*WHAT TO DO:* Go through the entries below. Copy out every line that contains "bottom".
RECORDS TO USE Block Start
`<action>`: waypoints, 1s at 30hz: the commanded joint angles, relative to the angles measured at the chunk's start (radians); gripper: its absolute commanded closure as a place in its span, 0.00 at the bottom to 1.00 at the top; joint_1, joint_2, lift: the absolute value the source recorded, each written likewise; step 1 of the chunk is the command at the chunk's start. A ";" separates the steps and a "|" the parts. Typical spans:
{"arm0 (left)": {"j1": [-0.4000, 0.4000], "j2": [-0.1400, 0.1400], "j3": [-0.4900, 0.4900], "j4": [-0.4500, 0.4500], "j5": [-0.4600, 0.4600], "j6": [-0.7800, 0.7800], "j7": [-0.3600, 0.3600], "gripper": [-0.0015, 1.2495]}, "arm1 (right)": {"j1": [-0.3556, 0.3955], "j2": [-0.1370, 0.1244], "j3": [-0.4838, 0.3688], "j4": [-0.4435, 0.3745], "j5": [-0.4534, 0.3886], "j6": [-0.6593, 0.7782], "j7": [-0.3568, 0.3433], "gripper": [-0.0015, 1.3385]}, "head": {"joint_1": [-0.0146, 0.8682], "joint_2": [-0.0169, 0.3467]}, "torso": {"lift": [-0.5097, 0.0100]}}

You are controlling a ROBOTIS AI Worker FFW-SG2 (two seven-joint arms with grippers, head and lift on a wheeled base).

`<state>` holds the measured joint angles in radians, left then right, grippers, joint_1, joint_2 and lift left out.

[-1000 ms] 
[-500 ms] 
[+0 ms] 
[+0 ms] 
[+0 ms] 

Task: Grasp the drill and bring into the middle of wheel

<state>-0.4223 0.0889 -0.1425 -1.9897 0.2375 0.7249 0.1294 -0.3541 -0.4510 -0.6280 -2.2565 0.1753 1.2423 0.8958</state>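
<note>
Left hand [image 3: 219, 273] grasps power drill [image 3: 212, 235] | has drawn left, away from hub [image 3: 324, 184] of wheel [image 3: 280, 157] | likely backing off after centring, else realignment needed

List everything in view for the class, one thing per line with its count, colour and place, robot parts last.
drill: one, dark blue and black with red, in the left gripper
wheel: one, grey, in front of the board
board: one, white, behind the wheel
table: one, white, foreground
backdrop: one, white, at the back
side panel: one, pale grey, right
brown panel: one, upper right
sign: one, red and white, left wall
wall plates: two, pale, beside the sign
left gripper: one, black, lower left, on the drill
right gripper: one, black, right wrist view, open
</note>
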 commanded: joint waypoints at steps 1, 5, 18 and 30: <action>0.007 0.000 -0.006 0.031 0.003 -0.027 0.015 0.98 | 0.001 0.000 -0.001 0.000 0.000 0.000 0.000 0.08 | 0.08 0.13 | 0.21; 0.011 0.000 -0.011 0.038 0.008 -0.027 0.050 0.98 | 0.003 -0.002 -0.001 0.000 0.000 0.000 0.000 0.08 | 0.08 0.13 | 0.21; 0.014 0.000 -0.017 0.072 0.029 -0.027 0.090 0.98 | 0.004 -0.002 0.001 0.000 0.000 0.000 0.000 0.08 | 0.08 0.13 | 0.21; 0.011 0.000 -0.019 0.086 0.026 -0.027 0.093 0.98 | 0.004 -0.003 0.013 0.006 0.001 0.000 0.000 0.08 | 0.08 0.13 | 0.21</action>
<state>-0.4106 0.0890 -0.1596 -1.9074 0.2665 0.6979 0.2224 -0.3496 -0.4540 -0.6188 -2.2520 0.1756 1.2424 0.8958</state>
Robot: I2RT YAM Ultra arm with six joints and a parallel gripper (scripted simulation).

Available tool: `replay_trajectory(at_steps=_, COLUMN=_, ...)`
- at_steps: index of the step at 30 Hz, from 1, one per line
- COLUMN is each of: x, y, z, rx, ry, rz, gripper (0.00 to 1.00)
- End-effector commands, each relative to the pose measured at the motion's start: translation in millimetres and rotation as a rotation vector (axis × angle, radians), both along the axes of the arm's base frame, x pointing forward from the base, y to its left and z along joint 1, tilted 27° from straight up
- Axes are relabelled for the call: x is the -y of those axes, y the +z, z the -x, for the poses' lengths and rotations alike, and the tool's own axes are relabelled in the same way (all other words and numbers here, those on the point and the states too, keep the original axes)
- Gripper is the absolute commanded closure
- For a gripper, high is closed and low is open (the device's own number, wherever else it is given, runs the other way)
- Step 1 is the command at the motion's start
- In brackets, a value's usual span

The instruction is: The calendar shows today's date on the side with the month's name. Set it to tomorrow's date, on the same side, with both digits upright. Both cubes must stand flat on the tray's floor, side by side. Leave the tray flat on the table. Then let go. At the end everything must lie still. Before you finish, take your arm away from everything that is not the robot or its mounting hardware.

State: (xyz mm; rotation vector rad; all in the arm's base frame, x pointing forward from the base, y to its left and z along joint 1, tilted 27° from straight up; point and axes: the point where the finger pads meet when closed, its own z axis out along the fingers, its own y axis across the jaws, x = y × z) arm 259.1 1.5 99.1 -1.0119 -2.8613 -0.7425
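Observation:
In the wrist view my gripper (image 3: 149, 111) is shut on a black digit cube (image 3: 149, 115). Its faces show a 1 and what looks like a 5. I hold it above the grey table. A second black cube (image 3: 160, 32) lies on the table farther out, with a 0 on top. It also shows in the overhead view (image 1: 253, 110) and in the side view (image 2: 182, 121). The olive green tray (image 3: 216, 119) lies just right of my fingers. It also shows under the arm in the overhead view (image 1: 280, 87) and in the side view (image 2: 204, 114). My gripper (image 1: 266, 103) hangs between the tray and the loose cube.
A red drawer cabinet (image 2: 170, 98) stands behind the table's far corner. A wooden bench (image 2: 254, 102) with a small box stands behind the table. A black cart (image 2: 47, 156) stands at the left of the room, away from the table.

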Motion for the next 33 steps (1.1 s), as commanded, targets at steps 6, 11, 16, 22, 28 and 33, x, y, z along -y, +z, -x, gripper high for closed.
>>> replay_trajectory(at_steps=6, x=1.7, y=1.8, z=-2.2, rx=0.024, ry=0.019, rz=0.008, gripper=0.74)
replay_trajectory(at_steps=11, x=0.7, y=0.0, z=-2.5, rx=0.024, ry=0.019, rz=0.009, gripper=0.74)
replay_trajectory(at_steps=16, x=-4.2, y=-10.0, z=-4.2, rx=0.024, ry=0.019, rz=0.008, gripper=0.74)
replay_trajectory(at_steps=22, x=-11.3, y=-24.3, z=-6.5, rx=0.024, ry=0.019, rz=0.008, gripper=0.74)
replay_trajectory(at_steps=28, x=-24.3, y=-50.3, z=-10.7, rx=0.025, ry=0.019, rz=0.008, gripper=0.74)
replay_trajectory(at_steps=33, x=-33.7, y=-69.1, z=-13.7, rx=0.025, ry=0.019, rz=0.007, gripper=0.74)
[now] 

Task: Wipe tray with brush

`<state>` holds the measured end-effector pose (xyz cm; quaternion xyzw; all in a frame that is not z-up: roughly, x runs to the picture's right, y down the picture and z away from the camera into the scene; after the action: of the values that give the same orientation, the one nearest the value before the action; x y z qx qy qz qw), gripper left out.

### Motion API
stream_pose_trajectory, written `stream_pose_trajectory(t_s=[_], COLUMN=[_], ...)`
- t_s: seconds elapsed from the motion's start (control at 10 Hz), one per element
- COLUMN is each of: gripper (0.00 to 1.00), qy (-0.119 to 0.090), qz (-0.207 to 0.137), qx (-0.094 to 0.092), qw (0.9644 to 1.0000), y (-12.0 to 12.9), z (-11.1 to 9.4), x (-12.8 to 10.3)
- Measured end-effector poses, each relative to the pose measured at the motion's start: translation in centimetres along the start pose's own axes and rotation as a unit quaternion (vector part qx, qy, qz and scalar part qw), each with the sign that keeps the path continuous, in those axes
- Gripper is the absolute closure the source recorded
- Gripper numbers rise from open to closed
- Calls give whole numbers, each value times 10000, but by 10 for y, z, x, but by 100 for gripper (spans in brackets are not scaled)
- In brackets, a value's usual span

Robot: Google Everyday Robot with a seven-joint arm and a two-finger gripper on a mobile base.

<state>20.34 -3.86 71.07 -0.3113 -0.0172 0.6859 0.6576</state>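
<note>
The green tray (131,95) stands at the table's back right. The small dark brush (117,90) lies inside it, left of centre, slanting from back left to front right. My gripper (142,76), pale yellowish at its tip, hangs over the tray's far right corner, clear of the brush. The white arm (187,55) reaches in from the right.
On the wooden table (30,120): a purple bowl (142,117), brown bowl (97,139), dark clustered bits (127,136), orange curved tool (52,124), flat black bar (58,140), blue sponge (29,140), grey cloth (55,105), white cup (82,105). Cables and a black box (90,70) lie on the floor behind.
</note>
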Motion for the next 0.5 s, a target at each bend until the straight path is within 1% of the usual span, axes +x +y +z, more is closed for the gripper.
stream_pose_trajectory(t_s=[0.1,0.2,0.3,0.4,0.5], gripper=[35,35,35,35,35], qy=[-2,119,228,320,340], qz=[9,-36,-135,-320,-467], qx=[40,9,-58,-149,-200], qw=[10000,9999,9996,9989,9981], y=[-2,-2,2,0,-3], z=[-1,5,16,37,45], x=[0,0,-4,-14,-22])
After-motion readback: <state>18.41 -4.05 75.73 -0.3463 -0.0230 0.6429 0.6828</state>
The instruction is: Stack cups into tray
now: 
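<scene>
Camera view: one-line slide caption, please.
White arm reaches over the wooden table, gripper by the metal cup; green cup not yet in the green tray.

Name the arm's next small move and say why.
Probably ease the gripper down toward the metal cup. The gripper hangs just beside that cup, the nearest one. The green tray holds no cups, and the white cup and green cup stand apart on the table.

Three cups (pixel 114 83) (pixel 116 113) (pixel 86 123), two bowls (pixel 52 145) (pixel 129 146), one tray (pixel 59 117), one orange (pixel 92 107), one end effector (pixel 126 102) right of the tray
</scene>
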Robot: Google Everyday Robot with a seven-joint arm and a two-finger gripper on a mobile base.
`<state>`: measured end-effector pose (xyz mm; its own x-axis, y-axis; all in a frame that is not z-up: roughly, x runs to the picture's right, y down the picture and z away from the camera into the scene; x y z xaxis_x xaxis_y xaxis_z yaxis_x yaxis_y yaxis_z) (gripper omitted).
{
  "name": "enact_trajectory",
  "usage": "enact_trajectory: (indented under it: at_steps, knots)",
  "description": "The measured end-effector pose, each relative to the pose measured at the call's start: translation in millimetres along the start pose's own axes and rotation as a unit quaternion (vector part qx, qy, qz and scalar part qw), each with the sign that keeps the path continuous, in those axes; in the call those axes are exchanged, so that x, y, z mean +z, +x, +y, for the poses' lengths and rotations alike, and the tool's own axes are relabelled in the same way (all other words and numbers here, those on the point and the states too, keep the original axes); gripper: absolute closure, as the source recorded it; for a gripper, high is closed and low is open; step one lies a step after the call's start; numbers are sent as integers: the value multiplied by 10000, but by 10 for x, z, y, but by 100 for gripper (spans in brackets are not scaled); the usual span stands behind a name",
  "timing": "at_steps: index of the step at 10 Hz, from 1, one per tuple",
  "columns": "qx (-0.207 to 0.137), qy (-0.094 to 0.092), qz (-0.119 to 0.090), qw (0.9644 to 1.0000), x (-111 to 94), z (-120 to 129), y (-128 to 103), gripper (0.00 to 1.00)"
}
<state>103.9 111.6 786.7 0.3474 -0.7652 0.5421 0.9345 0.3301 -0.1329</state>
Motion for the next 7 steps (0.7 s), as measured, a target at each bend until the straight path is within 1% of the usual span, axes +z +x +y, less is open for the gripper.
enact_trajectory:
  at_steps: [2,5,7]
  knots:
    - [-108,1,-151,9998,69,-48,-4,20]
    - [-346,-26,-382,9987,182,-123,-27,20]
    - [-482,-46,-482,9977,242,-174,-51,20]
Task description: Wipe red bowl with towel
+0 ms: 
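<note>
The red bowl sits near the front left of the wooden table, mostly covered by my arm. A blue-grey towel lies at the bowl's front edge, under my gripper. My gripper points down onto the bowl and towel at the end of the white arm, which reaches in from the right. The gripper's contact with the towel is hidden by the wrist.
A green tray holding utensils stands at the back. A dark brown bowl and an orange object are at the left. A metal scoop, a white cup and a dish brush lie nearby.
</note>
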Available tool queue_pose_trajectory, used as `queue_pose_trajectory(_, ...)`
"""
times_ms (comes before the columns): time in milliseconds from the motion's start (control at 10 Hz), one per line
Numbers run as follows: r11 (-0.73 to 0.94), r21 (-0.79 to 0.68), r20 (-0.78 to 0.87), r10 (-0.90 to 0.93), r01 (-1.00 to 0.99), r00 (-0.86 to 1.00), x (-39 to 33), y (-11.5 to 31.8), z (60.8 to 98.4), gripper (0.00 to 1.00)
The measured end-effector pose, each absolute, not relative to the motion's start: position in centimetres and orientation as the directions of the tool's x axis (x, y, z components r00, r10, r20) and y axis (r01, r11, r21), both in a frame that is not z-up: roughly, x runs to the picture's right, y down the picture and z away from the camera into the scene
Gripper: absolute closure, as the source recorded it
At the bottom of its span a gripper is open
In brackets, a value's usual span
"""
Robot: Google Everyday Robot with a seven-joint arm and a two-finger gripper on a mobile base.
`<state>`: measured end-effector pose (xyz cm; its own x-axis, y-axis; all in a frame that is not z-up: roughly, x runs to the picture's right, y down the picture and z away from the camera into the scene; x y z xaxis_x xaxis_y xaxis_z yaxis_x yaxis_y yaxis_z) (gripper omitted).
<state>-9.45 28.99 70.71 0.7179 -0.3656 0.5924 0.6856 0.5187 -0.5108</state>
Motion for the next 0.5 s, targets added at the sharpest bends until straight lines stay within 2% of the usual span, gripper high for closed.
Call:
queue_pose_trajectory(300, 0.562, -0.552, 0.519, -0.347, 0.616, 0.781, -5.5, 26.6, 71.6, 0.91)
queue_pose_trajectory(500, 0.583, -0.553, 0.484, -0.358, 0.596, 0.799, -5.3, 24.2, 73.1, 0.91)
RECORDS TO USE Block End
*REPLY:*
`<action>`: waypoints, 1s at 30hz: the commanded joint angles, relative to the angles measured at the chunk's start (radians); gripper: its absolute commanded closure as a place in its span, 0.00 at the bottom to 1.00 at the top; joint_1, joint_2, lift: the absolute value the source recorded, each written likewise; step 1 of the chunk is the command at the chunk's start. A ";" separates the steps and a "|" the parts. Typical spans:
At the bottom of its span a gripper is open

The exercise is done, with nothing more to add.